WORK TO BE COMPLETED:
As you look over the data below, please find each line where the word "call" appears, then copy it.
#####
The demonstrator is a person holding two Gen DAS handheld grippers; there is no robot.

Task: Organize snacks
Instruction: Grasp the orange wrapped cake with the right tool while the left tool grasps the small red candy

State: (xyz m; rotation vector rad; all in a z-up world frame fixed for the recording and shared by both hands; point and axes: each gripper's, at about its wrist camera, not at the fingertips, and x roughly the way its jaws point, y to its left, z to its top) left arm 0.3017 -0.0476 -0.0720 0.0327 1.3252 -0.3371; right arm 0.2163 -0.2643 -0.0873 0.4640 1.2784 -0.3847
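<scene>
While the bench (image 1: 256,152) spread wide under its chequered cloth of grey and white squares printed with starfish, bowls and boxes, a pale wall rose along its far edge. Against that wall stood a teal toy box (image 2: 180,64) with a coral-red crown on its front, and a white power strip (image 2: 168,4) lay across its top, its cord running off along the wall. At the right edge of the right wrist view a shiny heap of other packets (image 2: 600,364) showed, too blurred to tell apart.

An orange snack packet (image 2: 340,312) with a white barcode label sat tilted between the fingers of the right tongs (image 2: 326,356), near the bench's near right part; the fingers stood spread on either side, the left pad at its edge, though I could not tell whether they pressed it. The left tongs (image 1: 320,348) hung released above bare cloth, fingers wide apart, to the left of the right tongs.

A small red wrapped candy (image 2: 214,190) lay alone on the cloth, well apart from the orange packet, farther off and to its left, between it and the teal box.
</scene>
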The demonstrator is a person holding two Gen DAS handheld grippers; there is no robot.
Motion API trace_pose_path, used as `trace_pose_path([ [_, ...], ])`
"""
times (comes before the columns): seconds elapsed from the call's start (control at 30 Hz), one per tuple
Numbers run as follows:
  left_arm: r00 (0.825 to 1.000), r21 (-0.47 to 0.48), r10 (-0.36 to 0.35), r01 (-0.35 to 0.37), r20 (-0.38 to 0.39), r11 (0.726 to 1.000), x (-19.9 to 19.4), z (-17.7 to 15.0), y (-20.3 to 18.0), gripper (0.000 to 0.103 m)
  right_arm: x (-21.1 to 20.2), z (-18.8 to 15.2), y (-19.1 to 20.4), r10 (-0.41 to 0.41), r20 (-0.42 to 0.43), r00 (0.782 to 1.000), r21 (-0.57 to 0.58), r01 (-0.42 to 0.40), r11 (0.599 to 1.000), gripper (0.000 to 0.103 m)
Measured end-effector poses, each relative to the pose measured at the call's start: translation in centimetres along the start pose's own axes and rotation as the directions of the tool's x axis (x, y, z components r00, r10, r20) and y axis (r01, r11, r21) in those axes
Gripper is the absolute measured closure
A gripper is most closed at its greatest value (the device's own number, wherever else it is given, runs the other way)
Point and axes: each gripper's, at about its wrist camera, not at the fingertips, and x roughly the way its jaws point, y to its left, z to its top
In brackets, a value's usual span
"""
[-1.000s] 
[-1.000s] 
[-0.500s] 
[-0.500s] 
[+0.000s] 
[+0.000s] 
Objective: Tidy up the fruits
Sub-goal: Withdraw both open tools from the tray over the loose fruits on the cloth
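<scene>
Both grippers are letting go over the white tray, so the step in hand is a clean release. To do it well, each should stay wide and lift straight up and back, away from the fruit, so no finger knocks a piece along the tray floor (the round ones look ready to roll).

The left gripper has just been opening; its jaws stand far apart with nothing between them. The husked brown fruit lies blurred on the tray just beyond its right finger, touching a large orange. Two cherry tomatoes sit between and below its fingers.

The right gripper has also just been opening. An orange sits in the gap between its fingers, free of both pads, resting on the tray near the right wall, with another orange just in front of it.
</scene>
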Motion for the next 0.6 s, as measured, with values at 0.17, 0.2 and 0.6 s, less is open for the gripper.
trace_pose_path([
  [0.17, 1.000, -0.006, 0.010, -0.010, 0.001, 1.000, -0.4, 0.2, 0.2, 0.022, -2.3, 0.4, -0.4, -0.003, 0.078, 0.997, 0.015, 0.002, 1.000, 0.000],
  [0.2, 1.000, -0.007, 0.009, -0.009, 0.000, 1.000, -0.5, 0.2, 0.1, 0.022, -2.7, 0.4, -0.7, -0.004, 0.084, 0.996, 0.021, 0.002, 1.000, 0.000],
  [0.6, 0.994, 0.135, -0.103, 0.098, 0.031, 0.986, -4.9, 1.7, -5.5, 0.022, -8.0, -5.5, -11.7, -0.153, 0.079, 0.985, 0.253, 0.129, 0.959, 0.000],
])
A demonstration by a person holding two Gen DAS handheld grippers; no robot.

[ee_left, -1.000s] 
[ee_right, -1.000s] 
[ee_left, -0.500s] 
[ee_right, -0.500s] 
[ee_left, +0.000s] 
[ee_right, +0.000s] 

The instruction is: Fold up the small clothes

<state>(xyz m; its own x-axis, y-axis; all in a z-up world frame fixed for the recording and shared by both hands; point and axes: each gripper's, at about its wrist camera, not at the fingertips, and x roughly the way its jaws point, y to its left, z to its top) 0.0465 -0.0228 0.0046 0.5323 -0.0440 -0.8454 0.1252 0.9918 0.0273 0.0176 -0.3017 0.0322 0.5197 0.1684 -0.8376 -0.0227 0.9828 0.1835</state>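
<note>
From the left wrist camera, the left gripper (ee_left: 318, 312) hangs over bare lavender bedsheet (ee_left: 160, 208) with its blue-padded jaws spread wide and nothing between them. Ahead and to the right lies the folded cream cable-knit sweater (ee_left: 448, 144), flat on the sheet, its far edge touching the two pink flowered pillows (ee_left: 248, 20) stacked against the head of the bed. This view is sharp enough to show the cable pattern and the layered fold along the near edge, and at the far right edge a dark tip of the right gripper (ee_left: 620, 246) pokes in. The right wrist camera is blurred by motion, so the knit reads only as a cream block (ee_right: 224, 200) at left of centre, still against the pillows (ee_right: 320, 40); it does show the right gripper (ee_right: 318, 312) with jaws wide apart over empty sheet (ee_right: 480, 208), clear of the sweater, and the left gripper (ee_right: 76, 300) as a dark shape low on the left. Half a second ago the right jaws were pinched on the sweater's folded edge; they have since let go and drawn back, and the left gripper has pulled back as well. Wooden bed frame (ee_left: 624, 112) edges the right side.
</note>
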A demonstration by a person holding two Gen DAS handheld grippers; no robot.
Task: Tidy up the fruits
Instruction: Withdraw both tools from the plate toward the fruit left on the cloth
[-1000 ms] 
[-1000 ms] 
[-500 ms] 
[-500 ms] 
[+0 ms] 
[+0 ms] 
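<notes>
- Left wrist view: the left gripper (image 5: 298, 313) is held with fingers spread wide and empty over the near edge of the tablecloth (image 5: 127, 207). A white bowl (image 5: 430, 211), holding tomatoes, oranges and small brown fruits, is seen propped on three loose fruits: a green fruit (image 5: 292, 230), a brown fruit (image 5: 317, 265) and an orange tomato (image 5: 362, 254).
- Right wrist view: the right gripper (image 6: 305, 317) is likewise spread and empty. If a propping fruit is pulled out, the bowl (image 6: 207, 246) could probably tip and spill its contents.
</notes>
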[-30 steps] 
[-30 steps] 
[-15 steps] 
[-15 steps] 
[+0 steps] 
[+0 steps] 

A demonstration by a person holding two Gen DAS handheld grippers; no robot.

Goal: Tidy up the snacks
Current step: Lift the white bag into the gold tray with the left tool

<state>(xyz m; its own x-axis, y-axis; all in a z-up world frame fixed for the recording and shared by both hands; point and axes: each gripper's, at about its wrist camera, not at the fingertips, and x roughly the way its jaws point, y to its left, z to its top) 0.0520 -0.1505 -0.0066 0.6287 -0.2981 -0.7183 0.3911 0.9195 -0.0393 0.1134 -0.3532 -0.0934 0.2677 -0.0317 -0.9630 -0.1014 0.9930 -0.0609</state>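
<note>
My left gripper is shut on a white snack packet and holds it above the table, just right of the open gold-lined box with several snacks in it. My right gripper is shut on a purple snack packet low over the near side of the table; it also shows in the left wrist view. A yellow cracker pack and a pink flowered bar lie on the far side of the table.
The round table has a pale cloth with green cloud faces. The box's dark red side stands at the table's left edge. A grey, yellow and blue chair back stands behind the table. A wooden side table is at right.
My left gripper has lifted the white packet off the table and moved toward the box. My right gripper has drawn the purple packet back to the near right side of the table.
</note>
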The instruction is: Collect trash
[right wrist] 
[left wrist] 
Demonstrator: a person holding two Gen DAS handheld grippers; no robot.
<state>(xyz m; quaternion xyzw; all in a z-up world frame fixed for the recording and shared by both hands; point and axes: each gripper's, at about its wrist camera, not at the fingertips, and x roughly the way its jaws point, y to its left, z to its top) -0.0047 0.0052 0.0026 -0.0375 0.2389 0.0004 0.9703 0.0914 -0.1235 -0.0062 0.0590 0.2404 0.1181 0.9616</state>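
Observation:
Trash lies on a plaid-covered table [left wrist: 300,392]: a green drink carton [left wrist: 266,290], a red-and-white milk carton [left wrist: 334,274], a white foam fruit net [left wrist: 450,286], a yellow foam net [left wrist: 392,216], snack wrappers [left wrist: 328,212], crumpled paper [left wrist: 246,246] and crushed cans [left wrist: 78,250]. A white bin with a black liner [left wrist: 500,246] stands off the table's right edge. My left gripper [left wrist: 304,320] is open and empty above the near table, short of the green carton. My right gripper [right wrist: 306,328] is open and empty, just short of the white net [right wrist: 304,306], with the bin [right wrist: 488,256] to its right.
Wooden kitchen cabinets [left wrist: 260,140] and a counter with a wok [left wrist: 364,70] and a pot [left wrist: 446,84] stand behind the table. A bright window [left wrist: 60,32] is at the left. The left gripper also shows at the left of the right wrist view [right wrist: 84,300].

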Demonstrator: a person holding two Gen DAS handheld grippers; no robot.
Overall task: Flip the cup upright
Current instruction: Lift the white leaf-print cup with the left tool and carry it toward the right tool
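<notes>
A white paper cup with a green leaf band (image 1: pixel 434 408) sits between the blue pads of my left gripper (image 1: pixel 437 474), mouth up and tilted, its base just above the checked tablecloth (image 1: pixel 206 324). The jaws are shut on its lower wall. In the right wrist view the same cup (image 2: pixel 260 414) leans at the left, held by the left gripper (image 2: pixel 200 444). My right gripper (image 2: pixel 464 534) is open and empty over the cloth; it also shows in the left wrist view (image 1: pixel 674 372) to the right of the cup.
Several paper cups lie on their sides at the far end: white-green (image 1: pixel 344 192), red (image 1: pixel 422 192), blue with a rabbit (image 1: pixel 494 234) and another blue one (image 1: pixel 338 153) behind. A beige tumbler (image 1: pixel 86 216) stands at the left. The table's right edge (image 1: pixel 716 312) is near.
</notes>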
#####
RESPONSE:
times (comes before the columns): seconds elapsed from the call's start (control at 30 Hz), one per tuple
Measured end-effector poses, each relative to the pose measured at the call's start: translation in centimetres along the start pose's own axes and rotation as the directions of the tool's x axis (x, y, z components r00, r10, r20) and y axis (r01, r11, r21) in those axes

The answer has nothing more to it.